# [What to work on]
Take the listing and print it in full, exactly as given.

# [Data provided]
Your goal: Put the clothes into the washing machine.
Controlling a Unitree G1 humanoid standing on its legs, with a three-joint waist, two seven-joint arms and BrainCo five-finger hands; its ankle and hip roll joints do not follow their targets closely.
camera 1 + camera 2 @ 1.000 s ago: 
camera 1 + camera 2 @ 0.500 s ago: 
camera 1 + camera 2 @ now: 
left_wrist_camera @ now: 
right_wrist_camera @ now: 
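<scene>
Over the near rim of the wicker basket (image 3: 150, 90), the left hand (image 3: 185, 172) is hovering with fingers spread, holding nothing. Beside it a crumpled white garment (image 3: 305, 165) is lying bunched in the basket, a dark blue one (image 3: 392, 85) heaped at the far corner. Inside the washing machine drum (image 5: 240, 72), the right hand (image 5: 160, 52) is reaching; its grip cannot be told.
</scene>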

# [Answer for this exercise]
Your goal: Put the clothes into the washing machine.
Controlling a Unitree G1 humanoid standing on its legs, with a three-joint waist, two seven-joint arms and BrainCo five-finger hands; its ankle and hip roll joints do not follow their targets closely.
camera 1 + camera 2 @ 1.000 s ago: 
camera 1 + camera 2 @ 0.500 s ago: 
camera 1 + camera 2 @ now: 
left_wrist_camera @ now: 
right_wrist_camera @ now: 
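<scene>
Over the near rim of the wicker basket (image 3: 150, 90), the left hand (image 3: 185, 172) is hovering with fingers spread, holding nothing. Beside it a crumpled white garment (image 3: 305, 165) is lying bunched in the basket, a dark blue one (image 3: 392, 85) heaped at the far corner. Inside the washing machine drum (image 5: 240, 72), the right hand (image 5: 160, 52) is reaching; its grip cannot be told.
</scene>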

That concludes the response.